● **Your instructions**: Return exactly the span of lines in the following data that opens with the line containing "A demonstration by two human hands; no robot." and closes with the line containing "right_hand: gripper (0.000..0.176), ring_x". Include nothing else.

Dataset items:
● ● ● ● ● ● ●

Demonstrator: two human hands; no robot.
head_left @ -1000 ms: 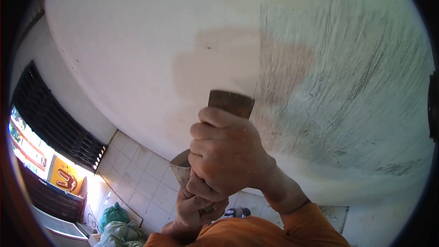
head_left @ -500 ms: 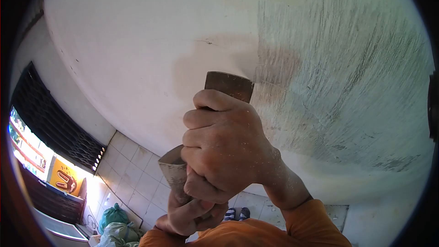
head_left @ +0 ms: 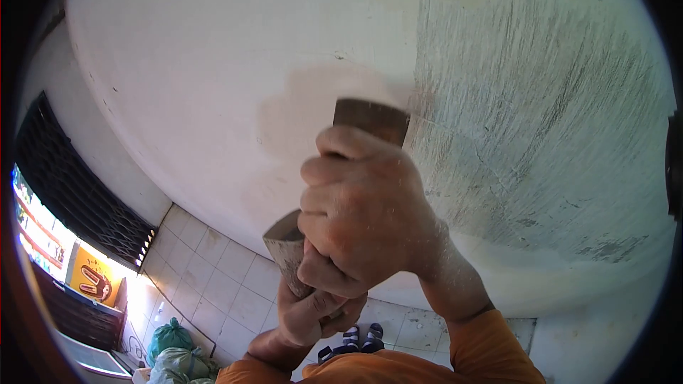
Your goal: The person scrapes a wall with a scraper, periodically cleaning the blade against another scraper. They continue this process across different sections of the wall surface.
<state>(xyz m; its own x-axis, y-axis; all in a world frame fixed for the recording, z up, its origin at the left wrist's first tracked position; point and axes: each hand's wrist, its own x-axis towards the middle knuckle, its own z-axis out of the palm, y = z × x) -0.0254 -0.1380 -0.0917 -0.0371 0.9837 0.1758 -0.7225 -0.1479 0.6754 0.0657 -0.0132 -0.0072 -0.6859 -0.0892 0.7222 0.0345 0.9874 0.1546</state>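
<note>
My right hand (head_left: 370, 206) is closed in a fist around a dark, wide-bladed putty knife (head_left: 371, 118). Its blade sticks out above the knuckles, tilted, with the top edge close against the wall (head_left: 213, 57) beside a scratched grey patch (head_left: 526, 114). Below it, my left hand (head_left: 309, 316) grips a second putty knife (head_left: 288, 256), whose paler, smeared blade points up and left. The two hands overlap in this view, and both handles are hidden by fingers. White dust specks cover my right hand and forearm.
At the left, a dark folding metal grille (head_left: 78, 178) stands by a bright opening with an orange ice-cream sign (head_left: 96, 275). A green plastic bag (head_left: 169, 339) and a pale bag (head_left: 183, 366) lie on the tiled floor (head_left: 213, 281). My sandalled feet (head_left: 361, 338) show below.
Both hands, with their putty knives, have moved slightly up and to the right in view. The camera view has shifted a little, and more of my feet shows.
</note>
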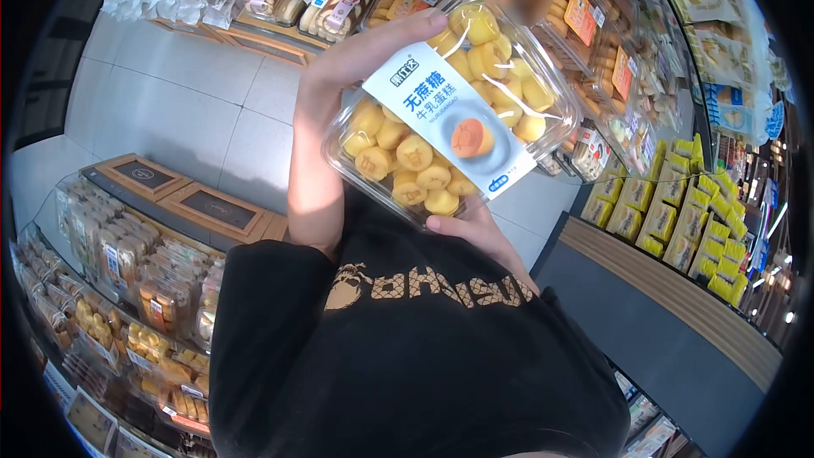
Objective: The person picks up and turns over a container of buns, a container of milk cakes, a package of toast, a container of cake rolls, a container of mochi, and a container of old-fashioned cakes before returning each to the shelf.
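A clear plastic box of small round yellow cakes [415,161] is held up in front of my chest, tilted. A white and blue paper label with Chinese writing and a picture of a cake runs across its lid. My left hand [381,47] grips the far left edge of the box, its thumb or a finger lying along the top by the label; the other fingers are hidden behind. At the near edge, my right hand [475,229] supports the box with the thumb against its rim, and most of that hand is out of sight beneath it.
Packaged pastries [326,0] fill a wooden display at the top. Boxed baked goods [153,305] crowd a shelf at lower left. Yellow packets [670,212] stand in rows on a grey counter [644,314] at right. Grey floor tiles [161,93] show at upper left.
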`<state>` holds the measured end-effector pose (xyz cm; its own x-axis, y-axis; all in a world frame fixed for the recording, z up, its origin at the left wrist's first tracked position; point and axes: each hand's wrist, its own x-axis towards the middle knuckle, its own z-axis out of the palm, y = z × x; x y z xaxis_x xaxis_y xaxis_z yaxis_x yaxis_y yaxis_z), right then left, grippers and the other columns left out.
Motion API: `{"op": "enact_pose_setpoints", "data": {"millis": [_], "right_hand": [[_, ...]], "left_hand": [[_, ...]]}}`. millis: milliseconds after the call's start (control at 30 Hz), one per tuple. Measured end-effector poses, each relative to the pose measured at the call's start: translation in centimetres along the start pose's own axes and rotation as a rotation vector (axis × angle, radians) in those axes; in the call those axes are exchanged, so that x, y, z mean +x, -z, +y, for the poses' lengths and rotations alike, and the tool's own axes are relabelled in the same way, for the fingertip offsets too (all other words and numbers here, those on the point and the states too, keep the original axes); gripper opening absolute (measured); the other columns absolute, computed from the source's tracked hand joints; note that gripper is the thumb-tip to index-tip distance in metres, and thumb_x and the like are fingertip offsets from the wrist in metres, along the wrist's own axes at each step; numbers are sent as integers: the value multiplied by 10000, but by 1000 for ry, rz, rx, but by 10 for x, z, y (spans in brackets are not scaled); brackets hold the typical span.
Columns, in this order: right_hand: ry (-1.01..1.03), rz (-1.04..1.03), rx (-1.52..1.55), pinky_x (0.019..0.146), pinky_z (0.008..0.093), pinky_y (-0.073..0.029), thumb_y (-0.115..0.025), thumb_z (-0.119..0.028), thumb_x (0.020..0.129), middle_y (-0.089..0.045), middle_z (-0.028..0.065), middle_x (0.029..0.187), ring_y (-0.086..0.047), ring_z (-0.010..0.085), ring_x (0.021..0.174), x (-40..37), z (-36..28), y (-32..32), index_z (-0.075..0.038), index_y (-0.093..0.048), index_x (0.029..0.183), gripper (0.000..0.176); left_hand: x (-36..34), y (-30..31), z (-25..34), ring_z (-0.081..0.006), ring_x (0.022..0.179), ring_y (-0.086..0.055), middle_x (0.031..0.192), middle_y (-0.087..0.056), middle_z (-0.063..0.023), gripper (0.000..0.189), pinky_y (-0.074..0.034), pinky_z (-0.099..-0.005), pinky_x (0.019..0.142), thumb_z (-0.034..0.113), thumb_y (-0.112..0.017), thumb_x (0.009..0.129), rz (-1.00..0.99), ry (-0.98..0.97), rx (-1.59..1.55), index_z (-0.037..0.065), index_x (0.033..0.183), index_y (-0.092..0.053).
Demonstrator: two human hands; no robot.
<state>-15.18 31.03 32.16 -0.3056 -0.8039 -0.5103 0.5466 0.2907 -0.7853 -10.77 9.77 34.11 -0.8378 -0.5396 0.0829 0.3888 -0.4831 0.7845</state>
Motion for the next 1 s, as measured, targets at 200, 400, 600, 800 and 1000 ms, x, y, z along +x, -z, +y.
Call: {"op": "enact_pose_setpoints", "data": {"millis": [200, 400, 600, 800, 1000], "right_hand": [[18, -46, -2, 834, 291, -458, -674, -23, 706, -478, 117, 1148, -520, 175, 1001, 3, -2, -3, 26, -327, 1242, 640], [14, -9, 73, 858, 295, -445, -652, -1, 714, -486, 117, 1136, -523, 182, 1000, 2, 2, -7, 24, -335, 1238, 613], [35, 14, 40, 790, 269, -445, -636, 29, 707, -536, 86, 1061, -534, 155, 933, 4, -5, 2, 29, -400, 1197, 544], [167, 29, -110, 847, 276, -408, -624, -20, 738, -516, 79, 1106, -497, 145, 1002, 1, -15, -2, 34, -386, 1207, 528], [238, 11, 194, 918, 307, -374, -658, -103, 736, -437, 132, 1211, -461, 195, 1079, -1, 11, -6, 42, -320, 1251, 632]], "left_hand": [[9, 2, 9, -112, 714, -632, 883, -643, -77, 361, -506, -191, 600, 339, -639, 780, 153, 490, -251, 38, 973, -589], [18, 15, 7, -116, 710, -635, 885, -643, -74, 363, -504, -191, 589, 338, -629, 786, 41, 582, -250, 41, 991, -583], [29, 27, -10, -99, 776, -618, 877, -642, -63, 440, -491, -197, 647, 422, -540, 828, 3, 271, 44, 34, 1033, -576], [40, 45, -11, -88, 821, -588, 967, -617, -57, 511, -464, -195, 688, 452, -471, 863, -204, 300, 232, 19, 1127, -528], [30, 33, 12, -123, 929, -554, 1051, -581, -78, 488, -441, -241, 795, 381, -501, 866, -195, 330, 242, 11, 1184, -481]]}}
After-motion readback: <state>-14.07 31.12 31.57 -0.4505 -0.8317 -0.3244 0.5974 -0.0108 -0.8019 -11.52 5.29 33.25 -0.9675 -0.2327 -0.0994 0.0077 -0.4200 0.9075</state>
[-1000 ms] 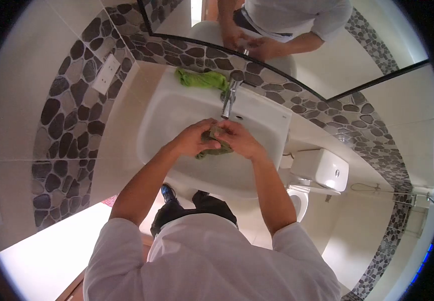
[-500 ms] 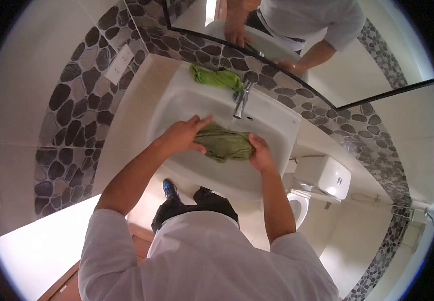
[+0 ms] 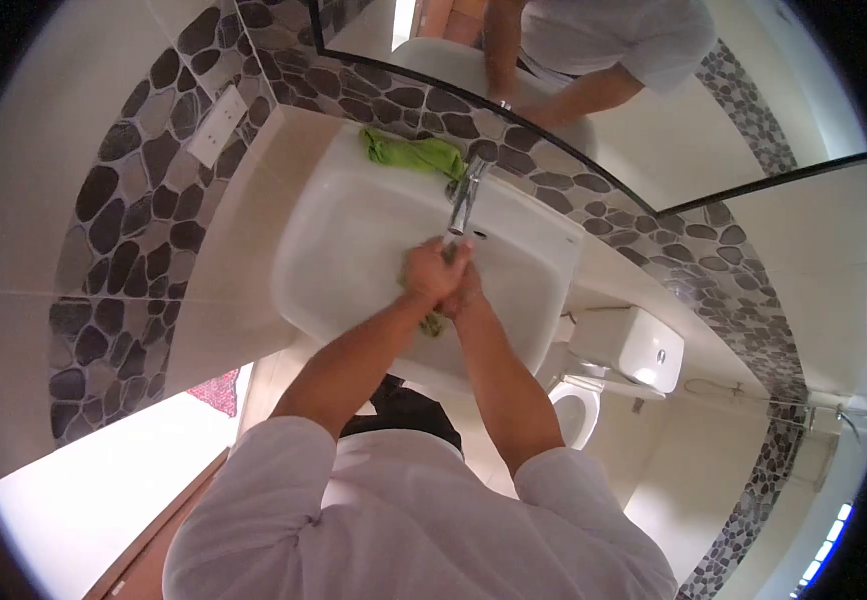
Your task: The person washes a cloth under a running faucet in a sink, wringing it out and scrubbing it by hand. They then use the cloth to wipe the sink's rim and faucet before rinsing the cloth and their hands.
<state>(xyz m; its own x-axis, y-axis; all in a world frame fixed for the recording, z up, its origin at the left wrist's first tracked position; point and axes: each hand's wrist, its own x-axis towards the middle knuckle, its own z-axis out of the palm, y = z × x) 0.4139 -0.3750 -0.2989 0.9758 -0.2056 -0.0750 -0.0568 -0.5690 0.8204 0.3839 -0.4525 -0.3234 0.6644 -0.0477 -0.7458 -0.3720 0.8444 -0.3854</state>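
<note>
Here's the olive-green fabric cloth (image 3: 431, 325), bunched up small and crumpled between the left hand (image 3: 431, 271) and right hand (image 3: 465, 291), at the white ceramic washbasin (image 3: 338, 262), about six o'clock from the spout of the chrome metal tap (image 3: 463, 203). A wrinkled end hangs out at six o'clock; a small bit peeks through at twelve. Its middle is hidden, its edges blurred.

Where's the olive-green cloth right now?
Head view, near centre: the olive-green cloth, mostly hidden, is between the left hand and right hand, over the washbasin, on the person's side of the chrome faucet.
</note>
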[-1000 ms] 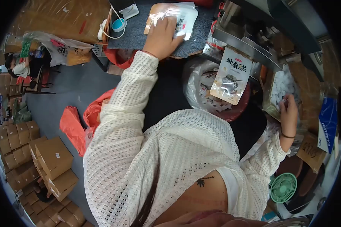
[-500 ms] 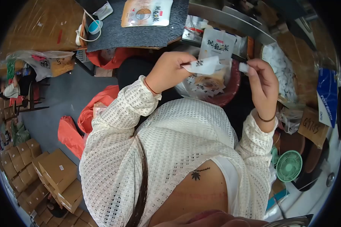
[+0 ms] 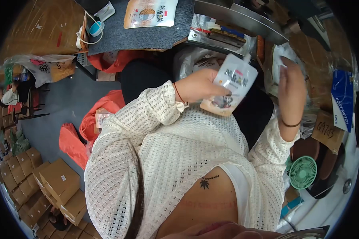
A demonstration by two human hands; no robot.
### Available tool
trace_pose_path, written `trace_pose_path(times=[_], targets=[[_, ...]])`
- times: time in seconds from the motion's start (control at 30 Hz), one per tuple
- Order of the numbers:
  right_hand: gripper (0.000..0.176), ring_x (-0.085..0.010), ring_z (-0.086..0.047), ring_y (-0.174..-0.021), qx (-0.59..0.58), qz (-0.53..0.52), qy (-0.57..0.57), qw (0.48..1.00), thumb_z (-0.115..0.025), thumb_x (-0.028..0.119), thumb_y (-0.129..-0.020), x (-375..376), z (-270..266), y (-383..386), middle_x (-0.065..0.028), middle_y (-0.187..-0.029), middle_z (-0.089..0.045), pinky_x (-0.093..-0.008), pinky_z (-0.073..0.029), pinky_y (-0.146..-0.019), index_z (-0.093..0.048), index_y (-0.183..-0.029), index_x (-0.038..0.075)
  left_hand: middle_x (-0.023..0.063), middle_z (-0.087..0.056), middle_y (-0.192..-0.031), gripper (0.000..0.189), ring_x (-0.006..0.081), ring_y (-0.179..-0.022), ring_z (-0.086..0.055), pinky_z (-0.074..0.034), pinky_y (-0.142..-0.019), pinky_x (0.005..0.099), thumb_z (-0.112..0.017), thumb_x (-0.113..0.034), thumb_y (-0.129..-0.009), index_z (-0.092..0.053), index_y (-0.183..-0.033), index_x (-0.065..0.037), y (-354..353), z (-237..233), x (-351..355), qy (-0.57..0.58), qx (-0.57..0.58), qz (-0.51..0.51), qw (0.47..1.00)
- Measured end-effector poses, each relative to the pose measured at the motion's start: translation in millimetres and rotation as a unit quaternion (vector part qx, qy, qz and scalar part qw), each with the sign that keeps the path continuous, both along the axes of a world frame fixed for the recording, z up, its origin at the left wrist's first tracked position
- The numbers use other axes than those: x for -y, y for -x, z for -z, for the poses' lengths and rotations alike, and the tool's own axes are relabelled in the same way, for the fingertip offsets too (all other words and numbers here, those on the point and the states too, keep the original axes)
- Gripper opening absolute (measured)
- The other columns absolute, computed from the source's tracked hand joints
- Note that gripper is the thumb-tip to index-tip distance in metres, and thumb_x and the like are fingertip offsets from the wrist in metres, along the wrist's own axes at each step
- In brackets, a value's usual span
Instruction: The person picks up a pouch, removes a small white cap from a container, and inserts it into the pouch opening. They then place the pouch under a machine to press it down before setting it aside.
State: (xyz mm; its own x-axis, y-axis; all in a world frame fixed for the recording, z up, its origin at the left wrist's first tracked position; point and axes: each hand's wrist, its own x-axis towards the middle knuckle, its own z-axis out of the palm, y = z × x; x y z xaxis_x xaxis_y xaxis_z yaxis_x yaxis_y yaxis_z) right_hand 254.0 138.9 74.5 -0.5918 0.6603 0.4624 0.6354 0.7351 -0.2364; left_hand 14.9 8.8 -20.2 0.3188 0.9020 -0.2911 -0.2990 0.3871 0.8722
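Note:
A printed white-and-orange spout pouch [image 3: 232, 81] is pinched near its left edge by my left hand [image 3: 199, 85], with the thumb across its front. The pouch is tilted, its spout [image 3: 247, 59] toward the upper right. My right hand [image 3: 293, 93] is raised beside a clear plastic bag [image 3: 285, 51] at the right. Its fingers point up and are blurred, with a small white patch near the tips. Whether they grip anything I cannot make out. A similar pouch [image 3: 150, 14] lies flat on the grey mat [image 3: 147, 38].
A metal tray [image 3: 227, 40] holding tools stands behind the pouch. At the right are a blue foot switch box [image 3: 343, 97], a cardboard piece [image 3: 327, 131] and a green fan [image 3: 303, 172]. Red bags [image 3: 72, 139] lie on the left floor near stacked cartons [image 3: 60, 179]. Another person [image 3: 12, 93] sits far left.
My left hand has moved right and lower and now holds a pouch face-up. My right hand, which pinched a small white piece, has moved up and right. The pouch before the tray no longer shows there.

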Motion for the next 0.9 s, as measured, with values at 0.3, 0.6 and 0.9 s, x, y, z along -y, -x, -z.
trace_pose_path(times=[0.3, 0.6, 0.9], targets=[[0.021, -0.0424, -0.065, -0.099, 0.144, 0.034, 0.107, 0.983, -0.068, 0.013, -0.095, -58, 52, -48, -0.0215, -0.107, -0.069, -0.0469, -0.052, -0.084, -0.068, -0.110, -0.001, 0.0163, -0.071, -0.126, 0.036, 0.0208, -0.105, -0.072, -0.058, -0.092, 0.0321, -0.070, -0.008, -0.097, -0.064, -0.129, 0.007, 37, 0, -50, 0.019, 0.073, -0.113, 0.991], [0.021, -0.0397, -0.064, -0.096, 0.107, 0.034, 0.220, 0.969, -0.068, -0.004, -0.087, -43, 32, -60, -0.0192, -0.101, -0.066, -0.0418, -0.050, -0.085, -0.064, -0.108, -0.003, 0.0266, -0.053, -0.140, 0.069, 0.0427, -0.127, -0.056, -0.044, -0.106, 0.0549, -0.075, -0.045, -0.089, -0.053, -0.140, -0.003, 177, 16, -22, -0.351, -0.766, -0.232, 0.486], [0.027, -0.0382, -0.062, -0.093, 0.092, -0.077, 0.267, 0.956, -0.070, -0.007, -0.080, -62, 36, -62, -0.0170, -0.096, -0.061, -0.0400, -0.051, -0.083, -0.057, -0.102, 0.000, 0.0129, -0.072, -0.118, 0.030, 0.0240, -0.106, -0.069, -0.054, -0.091, 0.0382, -0.063, -0.018, -0.103, -0.065, -0.129, -0.002, 117, 5, 30, -0.203, -0.288, -0.312, 0.882]])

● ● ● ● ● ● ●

● **Output below**:
A demonstration by two human hands; no robot.
### Available tool
trace_pose_path, written `trace_pose_path(times=[_], targets=[[_, ...]])`
- times: time in seconds from the motion's start (control at 30 Hz), one per tuple
- Order of the numbers:
  right_hand: gripper (0.000..0.176), ring_x (-0.085..0.010), ring_z (-0.086..0.047), ring_y (-0.174..-0.021), qx (-0.59..0.58), qz (-0.53..0.52), qy (-0.57..0.57), qw (0.48..1.00), thumb_z (-0.115..0.025), thumb_x (-0.028..0.119), thumb_y (-0.129..-0.020), x (-375..376), z (-270..266), y (-383..386), middle_x (-0.065..0.028), middle_y (-0.187..-0.029), middle_z (-0.089..0.045), pinky_x (-0.093..-0.008), pinky_z (-0.073..0.029), pinky_y (-0.146..-0.019), index_z (-0.093..0.048), index_y (-0.183..-0.029), index_x (-0.038..0.075)

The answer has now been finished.